Vuggirala Ravi Teja v. Vuggirala Udaya Chandra Rao
2023-01-05
V.R.K.KRUPA SAGAR
body2023
DigiLaw.ai
ORDER : 1. The plaintiff in the suit filed this civil revision petition under Article 227 of the Constitution of India questioning the correctness of order dated 24.08.2019 of learned Family Court-cum-XII Additional District Court, Guntur in I.A.No.755 of 2019 in O.S.No.39 of 2011. 2. In this revision, the point raised and argued is that the learned trial Court failed to exercise jurisdiction vested in it in the manner that is expected to be exercised by law and failed to consider the application appropriately and went beyond the legal requirement and considered about merits of the matter and therefore, the order shall be upset. 3. Learned counsel for petitioner and learned counsel for respondent Nos.12, 16 and 19 made their submissions and other respondents did not appear and contest. 4. Therefore, the question that falls for consideration is : “Whether the learned trial Court committed error in exercising its jurisdiction and passed an infirm order requiring interference? 5. The controversy is about refusal of the trial Court in permitting the plaintiff to have the plaint amended in terms of Order VI Rule 17 C.P.C. Having lost the prayer, the plaintiff has come up with this revision. 6. O.S.No.39 of 2011 was filed by the sole plaintiff/revision petitioner as against 18 defendants. The suit is for partition of properties.
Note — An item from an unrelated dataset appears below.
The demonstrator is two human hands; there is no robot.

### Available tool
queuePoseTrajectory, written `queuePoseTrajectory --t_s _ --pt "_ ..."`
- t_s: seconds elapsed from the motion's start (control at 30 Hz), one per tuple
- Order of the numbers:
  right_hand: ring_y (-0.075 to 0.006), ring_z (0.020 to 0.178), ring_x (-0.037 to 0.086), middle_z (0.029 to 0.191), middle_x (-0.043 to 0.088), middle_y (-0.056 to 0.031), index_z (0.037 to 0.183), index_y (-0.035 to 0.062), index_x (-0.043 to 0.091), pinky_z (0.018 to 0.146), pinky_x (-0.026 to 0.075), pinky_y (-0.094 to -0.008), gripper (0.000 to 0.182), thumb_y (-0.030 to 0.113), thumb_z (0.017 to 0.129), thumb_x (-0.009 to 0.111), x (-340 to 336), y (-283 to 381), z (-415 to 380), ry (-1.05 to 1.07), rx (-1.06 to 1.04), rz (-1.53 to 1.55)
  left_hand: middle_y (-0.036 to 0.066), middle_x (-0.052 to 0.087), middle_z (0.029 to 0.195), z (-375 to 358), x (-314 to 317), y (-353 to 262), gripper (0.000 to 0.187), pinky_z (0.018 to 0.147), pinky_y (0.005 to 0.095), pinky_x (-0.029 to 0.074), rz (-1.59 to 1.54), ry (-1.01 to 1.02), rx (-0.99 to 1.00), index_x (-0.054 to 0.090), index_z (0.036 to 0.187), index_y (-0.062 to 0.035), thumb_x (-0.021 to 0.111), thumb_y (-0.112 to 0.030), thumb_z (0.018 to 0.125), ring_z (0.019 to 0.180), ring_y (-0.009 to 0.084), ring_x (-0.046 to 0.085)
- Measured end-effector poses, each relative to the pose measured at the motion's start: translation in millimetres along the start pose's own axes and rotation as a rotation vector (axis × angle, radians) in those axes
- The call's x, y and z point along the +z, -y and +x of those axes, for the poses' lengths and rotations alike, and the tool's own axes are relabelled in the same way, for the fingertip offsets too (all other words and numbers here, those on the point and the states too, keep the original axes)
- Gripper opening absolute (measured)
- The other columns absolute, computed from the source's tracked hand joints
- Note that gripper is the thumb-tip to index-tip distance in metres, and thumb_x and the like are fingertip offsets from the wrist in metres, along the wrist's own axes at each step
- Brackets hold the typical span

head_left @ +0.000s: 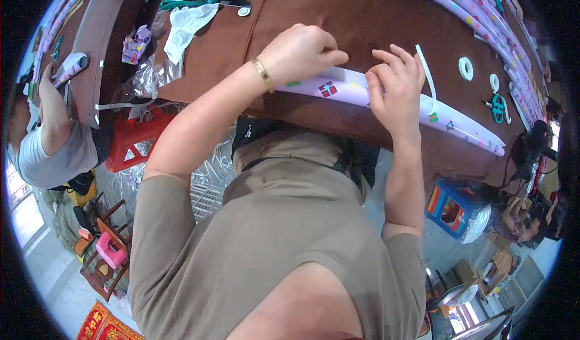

Schedule is appended to the plaint showing immovable properties in item Nos.1 to 5. The prayers in the suit are : (a) for partition of the plaint schedule properties into 5 equal shares and to allot one such share to the plaintiff and to deliver the same to the plaintiff. (b) to ascertain mesne profits on the plaint schedule properties on separate application. (c) to award costs. (d) to pass such other orders as are just and proper in the circumstances of the case. 7. The averments in the plaint are that Smt. Venkayamma and defendant No.1 are wife and husband and they begot children, who are daughters and sons. The plaintiff and defendant No.3 are the sons. Defendant No.2 and defendant No.4 are the daughters. It is stated that defendant No.1 inherited properties and he has been the kartha of the joint family and has been managing them. He was diverting the joint family funds into his real estate business and that was done without the consent or knowledge of remaining members of the joint family.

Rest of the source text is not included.